Совершенно не разбираясь в политике, неумный, доверчивый молодой король слепо следовал за Гизами, которым удалось убедить Франциска ужесточить преследование реформатов. По всей Франции запылали новые костры.
Тогда-то доведенные до крайности протестанты решили похитить юного монарха, дабы избавить его от влияния всемогущего клана и подчинить сторонникам новой веры.
В конце зимы все болезни молодого короля сильно обострились. Врачи посоветовали немедленно перебраться из Парижа в Блуа, где мягкий климат мог принести пользу его здоровью.

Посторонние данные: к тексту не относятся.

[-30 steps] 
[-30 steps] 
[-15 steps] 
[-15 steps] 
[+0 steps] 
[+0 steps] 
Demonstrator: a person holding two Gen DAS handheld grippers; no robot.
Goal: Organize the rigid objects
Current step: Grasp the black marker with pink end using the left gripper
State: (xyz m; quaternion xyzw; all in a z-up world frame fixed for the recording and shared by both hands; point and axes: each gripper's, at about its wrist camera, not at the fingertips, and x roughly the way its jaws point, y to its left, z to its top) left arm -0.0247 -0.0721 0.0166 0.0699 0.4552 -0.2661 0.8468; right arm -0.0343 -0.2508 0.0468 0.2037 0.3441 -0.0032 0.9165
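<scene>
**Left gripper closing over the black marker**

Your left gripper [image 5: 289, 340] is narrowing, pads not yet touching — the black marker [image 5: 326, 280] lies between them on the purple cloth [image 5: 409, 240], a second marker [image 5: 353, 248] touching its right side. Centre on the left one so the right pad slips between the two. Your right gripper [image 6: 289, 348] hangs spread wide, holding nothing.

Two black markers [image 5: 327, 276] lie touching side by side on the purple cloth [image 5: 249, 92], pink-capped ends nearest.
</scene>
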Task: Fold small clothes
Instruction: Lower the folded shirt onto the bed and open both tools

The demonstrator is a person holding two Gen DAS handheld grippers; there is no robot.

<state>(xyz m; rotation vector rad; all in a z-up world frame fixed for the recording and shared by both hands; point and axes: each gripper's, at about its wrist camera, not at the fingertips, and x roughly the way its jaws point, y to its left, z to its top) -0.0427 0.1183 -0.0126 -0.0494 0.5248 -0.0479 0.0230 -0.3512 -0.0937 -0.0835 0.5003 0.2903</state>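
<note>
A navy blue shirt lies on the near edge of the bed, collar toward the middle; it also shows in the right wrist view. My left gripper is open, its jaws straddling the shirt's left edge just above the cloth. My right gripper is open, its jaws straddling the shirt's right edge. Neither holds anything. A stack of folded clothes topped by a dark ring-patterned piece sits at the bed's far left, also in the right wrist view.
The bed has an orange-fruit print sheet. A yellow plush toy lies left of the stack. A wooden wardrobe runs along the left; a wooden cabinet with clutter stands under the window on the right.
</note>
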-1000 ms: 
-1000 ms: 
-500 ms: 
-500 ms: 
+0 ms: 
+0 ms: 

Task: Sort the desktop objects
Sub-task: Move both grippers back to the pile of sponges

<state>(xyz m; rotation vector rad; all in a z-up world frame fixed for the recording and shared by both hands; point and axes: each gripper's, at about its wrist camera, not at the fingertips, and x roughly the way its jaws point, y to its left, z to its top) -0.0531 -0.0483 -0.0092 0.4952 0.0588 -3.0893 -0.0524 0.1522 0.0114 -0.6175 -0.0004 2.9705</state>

Королевский замок в Блуа был излюбленным местопребыванием Екатерины во все времена года. Это была подлинно французская провинция, где с каждым шагом открывались новые полные очарования пейзажи, обрамленные контурами Луары и лесами. Самые знатные вельможи построили здесь замки по соседству с королевской резиденцией. Но даже в Блуа среди полного покоя природы предчувствие беды и страх за детей не покидал Екатерину. Заговоры и заговорщики были ей ненавистны. По ночам, едва она погружалась в сон, ей снились трибуналы, эшафоты, палачи… Она просыпалась в холодном поту и начинала гадать, что же с ней может в ближайшее время случиться?
Она не удивилась, когда в ее покои ворвался Меченый, его лицо, искаженное гневом, выражало решимость:
– Мадам, немедленно собирайтесь. Мы покидаем Блуа. На сборы у вас есть не более часа.
– Но почему? – спросила ошеломленная Екатерина. – Почему такая срочность?